Many believe having a will or revocable trust which details how their wealth will be transferred at death to heirs and/or charity is a complete estate plan. However, in some cases, this may actually not control the disposition of a large part of their estate. Wills only control and provide direction to the transfer of probate assets which do not include contractual assets such as Individual Retirement Accounts (IRAs), annuities, life insurance, qualified plans (i.e 401k), company pensions or bank accounts titled as JTWROS or which include POD or TOD instructions. Pass through of contractual assets is controlled by the specific beneficiary designations or instructions on those accounts or assets. Revocable trusts allow the opportunity to avoid the probate process, but also cannot legally control the distribution of contractual accounts.

Trusts may be incorporated into your wealth transfer plan for a number reasons.
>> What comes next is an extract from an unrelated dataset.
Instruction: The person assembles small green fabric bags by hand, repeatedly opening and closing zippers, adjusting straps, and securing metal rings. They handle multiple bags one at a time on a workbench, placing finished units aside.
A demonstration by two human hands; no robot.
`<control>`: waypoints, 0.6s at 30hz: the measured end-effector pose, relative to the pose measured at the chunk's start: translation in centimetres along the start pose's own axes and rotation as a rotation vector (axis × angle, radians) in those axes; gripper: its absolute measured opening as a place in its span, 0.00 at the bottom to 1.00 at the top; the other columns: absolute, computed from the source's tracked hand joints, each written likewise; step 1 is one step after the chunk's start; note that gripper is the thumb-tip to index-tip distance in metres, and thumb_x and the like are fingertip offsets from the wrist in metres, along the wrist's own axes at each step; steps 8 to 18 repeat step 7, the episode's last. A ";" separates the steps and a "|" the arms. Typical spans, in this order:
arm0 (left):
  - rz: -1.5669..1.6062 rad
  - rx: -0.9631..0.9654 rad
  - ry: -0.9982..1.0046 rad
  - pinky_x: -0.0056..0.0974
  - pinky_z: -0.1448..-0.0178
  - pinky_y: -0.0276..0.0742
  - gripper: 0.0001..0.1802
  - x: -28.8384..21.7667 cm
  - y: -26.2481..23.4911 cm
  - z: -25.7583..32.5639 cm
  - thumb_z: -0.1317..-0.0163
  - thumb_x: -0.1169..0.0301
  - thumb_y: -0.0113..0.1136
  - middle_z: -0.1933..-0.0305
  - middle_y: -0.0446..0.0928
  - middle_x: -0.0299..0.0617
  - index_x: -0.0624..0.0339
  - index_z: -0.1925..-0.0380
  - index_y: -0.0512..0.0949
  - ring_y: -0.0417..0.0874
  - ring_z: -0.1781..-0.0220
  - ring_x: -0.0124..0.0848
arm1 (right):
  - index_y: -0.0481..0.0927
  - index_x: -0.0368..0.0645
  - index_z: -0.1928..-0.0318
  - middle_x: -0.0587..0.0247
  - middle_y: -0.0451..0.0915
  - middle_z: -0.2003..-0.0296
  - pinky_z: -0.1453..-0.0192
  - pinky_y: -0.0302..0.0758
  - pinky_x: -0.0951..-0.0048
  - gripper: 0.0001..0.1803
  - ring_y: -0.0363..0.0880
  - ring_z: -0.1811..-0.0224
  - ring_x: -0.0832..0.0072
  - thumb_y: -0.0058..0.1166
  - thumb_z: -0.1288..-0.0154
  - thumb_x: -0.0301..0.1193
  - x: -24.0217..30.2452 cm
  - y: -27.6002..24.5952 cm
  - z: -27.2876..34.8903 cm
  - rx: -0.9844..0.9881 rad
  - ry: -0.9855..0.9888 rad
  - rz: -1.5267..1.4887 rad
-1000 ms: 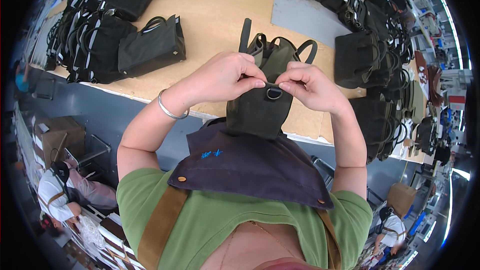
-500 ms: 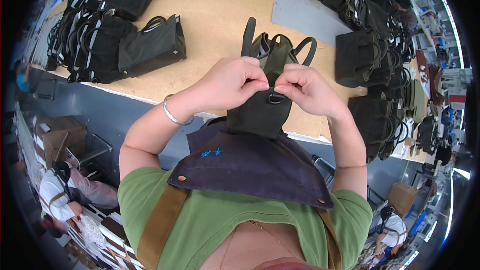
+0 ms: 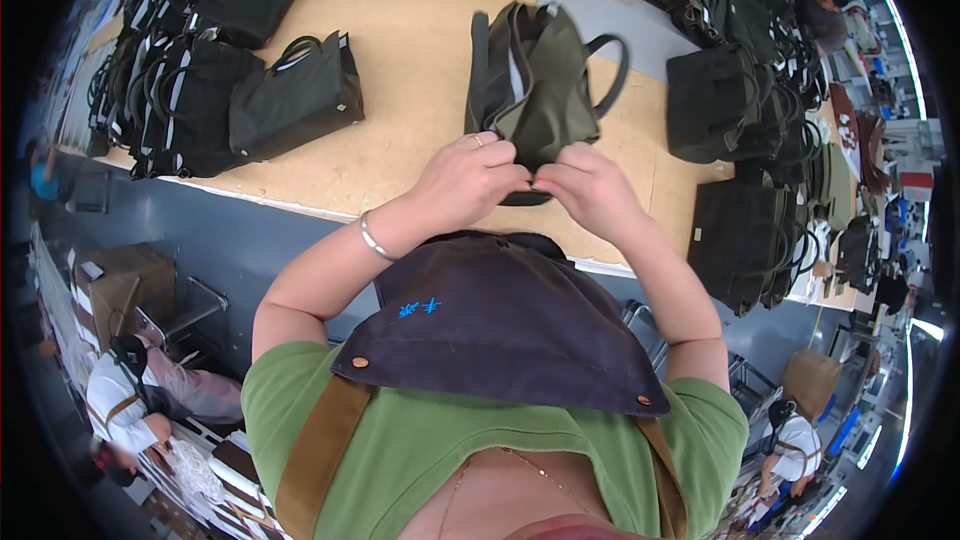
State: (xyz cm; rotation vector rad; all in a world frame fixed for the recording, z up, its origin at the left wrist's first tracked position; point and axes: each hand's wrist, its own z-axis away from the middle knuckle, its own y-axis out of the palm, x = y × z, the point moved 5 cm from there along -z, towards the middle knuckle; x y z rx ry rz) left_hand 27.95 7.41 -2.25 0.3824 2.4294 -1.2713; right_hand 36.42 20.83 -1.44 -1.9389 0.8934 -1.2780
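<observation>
Bag is now tipped away from me, lying out across the wooden table with its handles pointing to the far side; a second ago it hung upright close to my apron. My left hand and right hand both pinch its near end, fingertips almost touching, so I'm working that edge rather than the ring I held before. More dark bags sit to the left, and stacks on the right.
</observation>
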 end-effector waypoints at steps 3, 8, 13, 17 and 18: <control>0.104 -0.011 -0.052 0.36 0.64 0.71 0.06 1.8 1.5 2.3 0.46 0.73 0.64 0.73 0.72 0.36 0.56 0.66 0.83 0.73 0.70 0.35 | 0.81 0.44 0.69 0.65 0.75 0.71 0.67 0.75 0.68 0.02 0.76 0.68 0.69 0.61 0.41 0.26 -1.9 1.4 2.3 -0.105 0.218 -0.175; 0.214 -0.435 -0.548 0.35 0.62 0.75 0.12 5.7 -2.7 6.2 0.39 0.73 0.61 0.64 0.79 0.39 0.57 0.55 0.81 0.77 0.64 0.31 | 0.81 0.44 0.66 0.62 0.81 0.62 0.60 0.77 0.67 0.03 0.78 0.60 0.75 0.55 0.33 0.27 -3.8 -0.4 5.9 -0.542 0.322 -0.082; 0.214 -0.435 -0.548 0.35 0.62 0.75 0.12 5.7 -2.7 6.2 0.39 0.73 0.61 0.64 0.79 0.39 0.57 0.55 0.81 0.77 0.64 0.31 | 0.81 0.44 0.66 0.62 0.81 0.62 0.60 0.77 0.67 0.03 0.78 0.60 0.75 0.55 0.33 0.27 -3.8 -0.4 5.9 -0.542 0.322 -0.082; 0.214 -0.435 -0.548 0.35 0.62 0.75 0.12 5.7 -2.7 6.2 0.39 0.73 0.61 0.64 0.79 0.39 0.57 0.55 0.81 0.77 0.64 0.31 | 0.81 0.44 0.66 0.62 0.81 0.62 0.60 0.77 0.67 0.03 0.78 0.60 0.75 0.55 0.33 0.27 -3.8 -0.4 5.9 -0.542 0.322 -0.082; 0.214 -0.435 -0.548 0.35 0.62 0.75 0.12 5.7 -2.7 6.2 0.39 0.73 0.61 0.64 0.79 0.39 0.57 0.55 0.81 0.77 0.64 0.31 | 0.81 0.44 0.66 0.62 0.81 0.62 0.60 0.77 0.67 0.03 0.78 0.60 0.75 0.55 0.33 0.27 -3.8 -0.4 5.9 -0.542 0.322 -0.082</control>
A few examples:

  • — To preserve a lifetime credit estate exemption and remove future appreciation of assets from a survivor’s estate (tax planning)
  • — To provide control over the disposition of assets post-mortem
  • — To bypass the probate process
  • — To hold intra-life family gifts (tax planning)
  • — To own life insurance outside of an estate (tax planning)
  • — To fund a charitable remainder or lifetime trust (tax planning)
  • — To protect assets from creditors
  • — To protect assets from surviving spouse’s remarriage or children’s spouses

We can help YOU plan for the legacy you wish to leave by developing an estate planning strategy including:

  • — Beneficiary designations
  • — Asset titling
  • — Intervivos family gift planning
  • — Estate tax minimization and funding strategies
  • — Charitable Planning and use of Donor Advised Funds
  • — Trust planning
  • — Coordination with CPAs, attorneys and other professionals

VITAL Investment Approach

In the Merriam-Webster dictionary two definitions are provided for the word VITAL: "extremely important" and "needed by your body to keep living." At Fitzgerald Wealth Management we are passionate about the extreme importance of our client’s financial security and we work to ensure our clients live their desired lifestyle.
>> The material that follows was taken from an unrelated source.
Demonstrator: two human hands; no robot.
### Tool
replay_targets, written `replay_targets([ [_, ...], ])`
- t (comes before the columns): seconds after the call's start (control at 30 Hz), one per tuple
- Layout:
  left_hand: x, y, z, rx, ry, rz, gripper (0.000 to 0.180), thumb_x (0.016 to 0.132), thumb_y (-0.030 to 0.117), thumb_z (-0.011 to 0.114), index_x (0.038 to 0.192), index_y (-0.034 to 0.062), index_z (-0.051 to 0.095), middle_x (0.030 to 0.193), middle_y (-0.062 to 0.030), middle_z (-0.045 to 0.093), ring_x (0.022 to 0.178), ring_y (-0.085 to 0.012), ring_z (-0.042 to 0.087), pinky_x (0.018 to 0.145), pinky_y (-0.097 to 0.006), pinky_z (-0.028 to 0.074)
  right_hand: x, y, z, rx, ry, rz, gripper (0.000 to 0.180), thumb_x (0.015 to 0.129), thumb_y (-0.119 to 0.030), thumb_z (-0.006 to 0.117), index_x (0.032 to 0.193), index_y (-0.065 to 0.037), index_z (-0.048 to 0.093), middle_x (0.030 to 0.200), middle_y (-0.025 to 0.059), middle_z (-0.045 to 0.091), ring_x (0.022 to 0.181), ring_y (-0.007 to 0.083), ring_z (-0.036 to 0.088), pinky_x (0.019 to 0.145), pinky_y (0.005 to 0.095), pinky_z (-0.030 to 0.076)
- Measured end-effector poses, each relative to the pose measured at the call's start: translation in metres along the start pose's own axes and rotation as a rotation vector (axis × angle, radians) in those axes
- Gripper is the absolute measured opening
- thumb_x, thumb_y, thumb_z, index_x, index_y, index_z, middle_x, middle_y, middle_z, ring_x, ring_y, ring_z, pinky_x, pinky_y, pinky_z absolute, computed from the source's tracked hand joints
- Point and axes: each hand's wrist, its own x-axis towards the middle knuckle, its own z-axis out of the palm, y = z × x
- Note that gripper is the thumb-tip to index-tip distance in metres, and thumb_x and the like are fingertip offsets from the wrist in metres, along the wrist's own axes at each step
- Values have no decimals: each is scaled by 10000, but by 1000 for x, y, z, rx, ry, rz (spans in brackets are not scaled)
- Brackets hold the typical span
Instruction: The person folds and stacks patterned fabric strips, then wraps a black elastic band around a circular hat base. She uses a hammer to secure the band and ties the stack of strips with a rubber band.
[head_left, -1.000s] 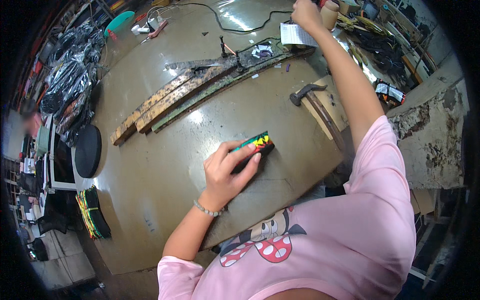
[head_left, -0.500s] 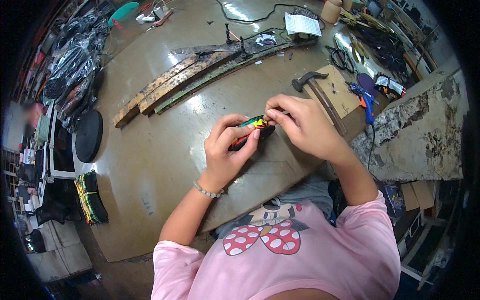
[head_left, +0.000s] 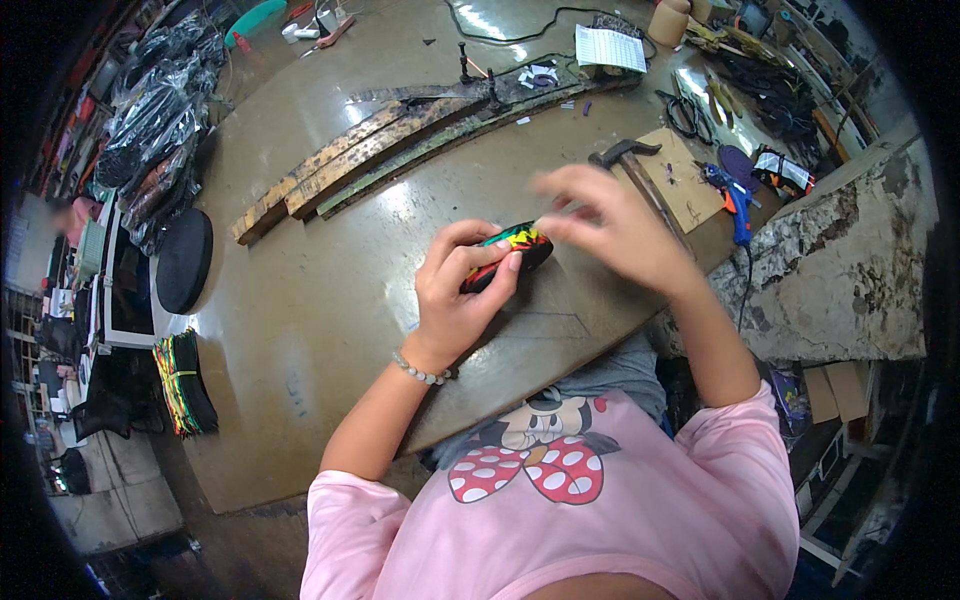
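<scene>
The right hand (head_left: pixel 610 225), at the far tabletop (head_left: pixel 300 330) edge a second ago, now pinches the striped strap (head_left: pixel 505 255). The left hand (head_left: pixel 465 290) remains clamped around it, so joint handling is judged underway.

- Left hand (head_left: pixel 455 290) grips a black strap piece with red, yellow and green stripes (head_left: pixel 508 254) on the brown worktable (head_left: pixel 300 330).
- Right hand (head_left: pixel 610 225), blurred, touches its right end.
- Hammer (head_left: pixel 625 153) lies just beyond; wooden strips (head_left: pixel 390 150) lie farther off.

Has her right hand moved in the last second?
Yes. The right hand came back from the far white paper to the striped item near the hammer.
</scene>
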Motion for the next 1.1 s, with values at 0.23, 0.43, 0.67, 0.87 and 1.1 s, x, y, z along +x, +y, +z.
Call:
replay_targets([
  [0.23,0,-2,2,-25,34,-43,152,760,24,738,844,10,613,971,-140,617,824,-228,648,698,-311,542,-26,88,-17,-1061,260,574,430,901,-284,601,1192,24,524,1119,211,586,964,353,584,809,431,481],
  [0.43,1,-3,0,-31,42,-47,145,767,31,735,839,7,611,972,-142,614,822,-228,645,700,-311,541,-34,9,-18,293,317,609,351,967,-299,539,1089,30,543,806,80,604,653,247,586,678,379,499],
  [0.67,-2,-5,-1,-46,36,-50,141,771,29,731,849,6,616,977,-141,612,824,-225,643,703,-309,541,-43,-43,-11,-346,707,156,354,940,-188,598,1220,2,495,973,111,636,785,137,606,655,255,479],
  [0.87,-3,-5,0,-81,35,-68,146,767,21,731,854,2,616,976,-141,608,822,-219,643,701,-303,543,-43,-42,-1,-54,399,169,400,903,-140,633,1249,9,497,1174,161,597,1037,198,601,886,329,465],
  [1.1,-3,-5,0,-68,29,-30,149,762,20,733,851,7,614,975,-140,605,821,-220,643,696,-302,543,-40,-43,10,-128,241,160,368,911,-126,615,1229,21,503,1122,179,616,1013,229,610,870,336,462],
])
Our VITAL investment approach addresses the key investment risk factors:

Volatility, Inflation, Taxes and Longevity.

Your portfolio is developed using an independent, open architecture approach including a variety of assets such as actively managed mutual funds, individual security separately managed accounts, passive exchange traded index funds, fixed and variable annuities and real estate investment trusts. Each client portfolio is constructed to align with your financial circumstances.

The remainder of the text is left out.